© AFPUn hammam d'Alger. Dans la chaleur et l'humidité, à l'ombre des regards inquisiteurs, neuf femmes bavardent et se livrent sans tabous. Elles parlent du quotidien, de leurs rêves, de leur colère, de leurs fantasmes. Elles évoquent leur vie dans une Algérie où sévissent la misère, la corruption, le machisme et les interdits.
Une rue de Paris mardi. Une femme se fait asperger de white spirit et reçoit une cigarette allumée. Son visage ne prend pas feu, grâce au froid. Cette victime, c'est la comédienne et auteure dramaturge algérienne Rayhana. Le décor du hammam décrit plus haut, c'est celui de sa pièce, actuellement à l'affiche à la Maison des métallos (XIe) : "A mon âge, je me cache encore pour fumer".
"Putain et mécréante"
S'il n'a pas été établi formellement, difficile de ne pas faire le lien entre la pièce et l'agression de cette féministe de 45 ans. A deux pas du théâtre, il y a une mosquée réputée intégriste. Déjà, le 5 janvier, Rayhana s'était fait menacer. "Deux hommes m'ont traitée dans la rue de putain et de mécréante". "Dans ce texte, il y a une vraie liberté de ton pouvant peut-être déranger certains hommes musulmans", estime le directeur de la Maison des Métallos. Rayhana a elle expliqué avoir situé "cette histoire à Alger parce que c'est ma culture". "Je parle de femmes que je connais, d'une culture que je connais, mon propos ce sont les femmes en général", a-t-elle ainsi précisé.

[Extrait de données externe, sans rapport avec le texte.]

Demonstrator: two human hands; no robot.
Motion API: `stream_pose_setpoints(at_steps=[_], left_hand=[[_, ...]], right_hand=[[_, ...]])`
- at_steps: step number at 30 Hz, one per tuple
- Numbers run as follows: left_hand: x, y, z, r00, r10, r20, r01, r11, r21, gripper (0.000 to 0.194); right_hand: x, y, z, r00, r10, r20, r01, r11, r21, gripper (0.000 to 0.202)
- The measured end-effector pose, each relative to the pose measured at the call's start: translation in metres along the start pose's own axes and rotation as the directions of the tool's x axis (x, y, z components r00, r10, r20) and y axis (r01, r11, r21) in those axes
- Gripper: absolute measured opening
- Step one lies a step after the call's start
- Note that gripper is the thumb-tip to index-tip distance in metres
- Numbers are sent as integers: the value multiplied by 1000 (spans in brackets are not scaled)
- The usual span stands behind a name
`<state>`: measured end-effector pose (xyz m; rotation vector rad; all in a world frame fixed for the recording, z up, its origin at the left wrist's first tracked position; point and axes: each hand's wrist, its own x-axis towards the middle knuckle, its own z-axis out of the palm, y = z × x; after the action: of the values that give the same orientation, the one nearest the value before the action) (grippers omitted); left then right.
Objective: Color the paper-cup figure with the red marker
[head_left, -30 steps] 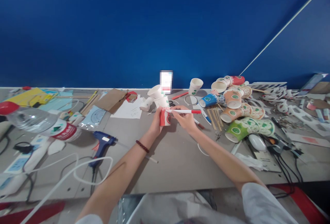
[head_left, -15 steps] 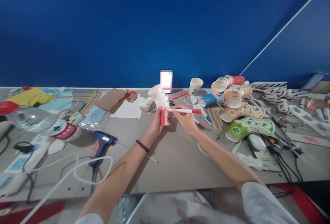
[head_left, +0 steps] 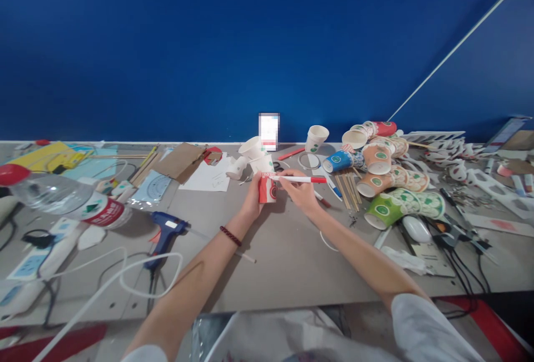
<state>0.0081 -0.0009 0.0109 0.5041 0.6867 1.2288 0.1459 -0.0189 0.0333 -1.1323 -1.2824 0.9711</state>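
My left hand (head_left: 252,196) is closed around a paper cup (head_left: 267,191) coloured red, with white bands and a round mark on its side. In my right hand (head_left: 301,192) is a white marker (head_left: 303,179) with a red end, held nearly level. The marker's left end is close to the cup's upper side; whether it touches I cannot tell. Just behind the held cup stand white paper cups (head_left: 251,149), one of them lying on its side (head_left: 236,168). Another white cup (head_left: 317,138) stands farther right.
Coloured paper cups (head_left: 382,206) lie in stacks at the right, near wooden sticks (head_left: 349,191). A blue glue gun (head_left: 166,235), a water bottle (head_left: 67,198), a power strip (head_left: 35,267) and looping cables are at the left. White paper (head_left: 204,179) and cardboard (head_left: 180,162) lie behind.
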Motion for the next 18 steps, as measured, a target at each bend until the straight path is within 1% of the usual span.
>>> stream_pose_setpoints(at_steps=[4, 6, 9, 11, 14, 18], left_hand=[[1, -1, -3, 999, -12, 40, 12, 1000, 2, 43], [1, -1, -4, 998, -8, 56, 8, 1000, 9, 45], [0, 0, -3, 998, 4, 64, -4, 1000, 6, 42], [-1, 1, -1, 1000, 2, 29, -2, 1000, 5, 37], [-1, 2, 1, 1000, -16, -16, 17, 1000, 10, 36], [0, 0, 0, 1000, -3, -5, 3, 1000, -2, 36]], right_hand=[[0, -1, 0, 998, -60, 34, 61, 998, -18, 12], [-1, -1, 0, 996, -74, 43, 75, 997, -29, 11], [-1, -1, 0, 999, -36, 21, 36, 999, -5, 18], [-1, -1, 0, 1000, -10, 4, 10, 1000, 6, 24], [-1, -1, 1, 1000, -10, -4, 10, 1000, 1, 30], [-1, -1, 1, 1000, -7, -6, 8, 1000, 4, 31]])
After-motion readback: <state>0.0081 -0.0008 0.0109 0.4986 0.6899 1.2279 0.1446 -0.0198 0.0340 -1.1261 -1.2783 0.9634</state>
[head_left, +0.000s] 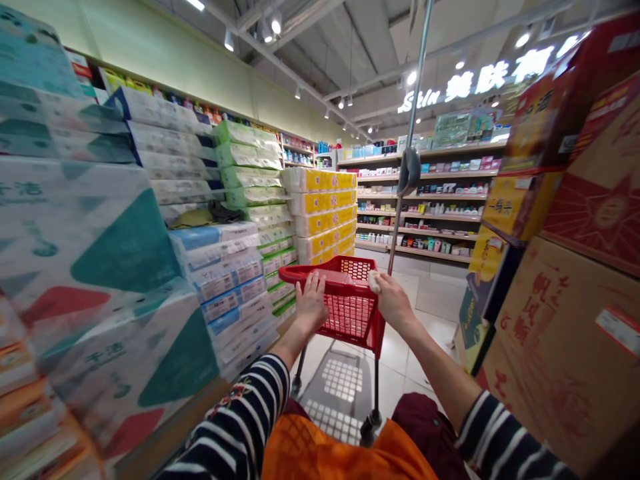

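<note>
A red plastic shopping cart point(350, 313) stands right in front of me, its basket walls full of small holes. My left hand point(313, 303) lies on the left part of the cart's red handle point(345, 285), fingers stretched out over it. At the handle's right end, my right hand point(395, 303) is closed on a small whitish cloth point(374, 281) that touches the handle. Just beyond that hand rises a long metal pole point(399, 220) with a dark grey fitting point(409, 171); its lower end is hidden.
Stacked tissue packs point(235, 287) line the left side, with yellow-and-white packs point(325, 213) farther ahead. Cardboard boxes point(565, 333) are piled close on the right. Shelves of small goods point(435, 200) cross the back. Pale floor tiles point(437, 293) run between.
</note>
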Available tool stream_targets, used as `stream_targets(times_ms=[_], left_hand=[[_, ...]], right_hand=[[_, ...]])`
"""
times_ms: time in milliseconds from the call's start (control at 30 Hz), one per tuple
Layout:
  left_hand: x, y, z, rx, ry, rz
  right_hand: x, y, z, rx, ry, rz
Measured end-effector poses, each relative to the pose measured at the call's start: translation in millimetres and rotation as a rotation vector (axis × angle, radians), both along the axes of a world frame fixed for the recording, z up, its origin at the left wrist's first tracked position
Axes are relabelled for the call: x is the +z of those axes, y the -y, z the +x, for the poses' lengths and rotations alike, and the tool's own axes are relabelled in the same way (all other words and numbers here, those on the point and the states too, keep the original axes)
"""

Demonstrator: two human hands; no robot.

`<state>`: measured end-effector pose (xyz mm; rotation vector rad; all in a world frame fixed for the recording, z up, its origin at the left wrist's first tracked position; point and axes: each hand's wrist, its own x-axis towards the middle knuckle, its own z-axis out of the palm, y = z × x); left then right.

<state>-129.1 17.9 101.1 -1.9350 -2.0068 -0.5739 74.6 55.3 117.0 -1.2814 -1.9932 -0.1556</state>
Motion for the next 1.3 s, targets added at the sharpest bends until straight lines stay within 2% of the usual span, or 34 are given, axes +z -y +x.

Son agression a suscité une vague d'indignation. Le ministre de la Culture, Frédéric Mitterrand lui témoigne "tout son soutien et sa sympathie", la secrétaire d'Etat à la Ville Fadela Amara déplore que "cette agression nous rappelle malheureusement que la lutte pour l'émancipation des femmes et contre l'obscurantisme est toujours d'actualité". "Nous condamnons avec la plus grande fermeté l'agression odieuse" dont Rayhana a fait l'objet, qui est "un acte indigne et d'une extrême gravité", a déclaré le Quai d'Orsay. La rencontre prévue vendredi entre Rayhana et la secrétaire d'Etat chargée de la Famille et de la Solidarité n'aura finalement pas lieu, la comédienne étant éreintée. "En cette année où les violences faites aux femmes sont reconnues comme grande cause nationale, cet acte intolérable doit être plus que jamais dénoncé et condamné et les Français mobilisés pour que cessent ces atteintes odieuses à la dignité de la femme", avait estimé Nadine Morano. L'enquête a été confiée la section antiterroriste de la brigade criminelle de Paris.
Malgré la menace, Rayhana tient bon. Elle n'a pas peur de ses agresseurs dans un pays, la France, "où il y a une liberté d'expression". D'ailleurs, elle est tout de suite remontée sur scène. "A mon âge, je me cache encore pour fumer", qui affiche complet, se poursuivra. Et dans leur hammam d'Alger, ses protagonistes continueront à parler du quotidien, de leurs rêves, de leur colère, de leurs fantasmes. Et d'évoquer leur vie dans une Algérie où sévissent la misère, la corruption, le machisme et les interdits.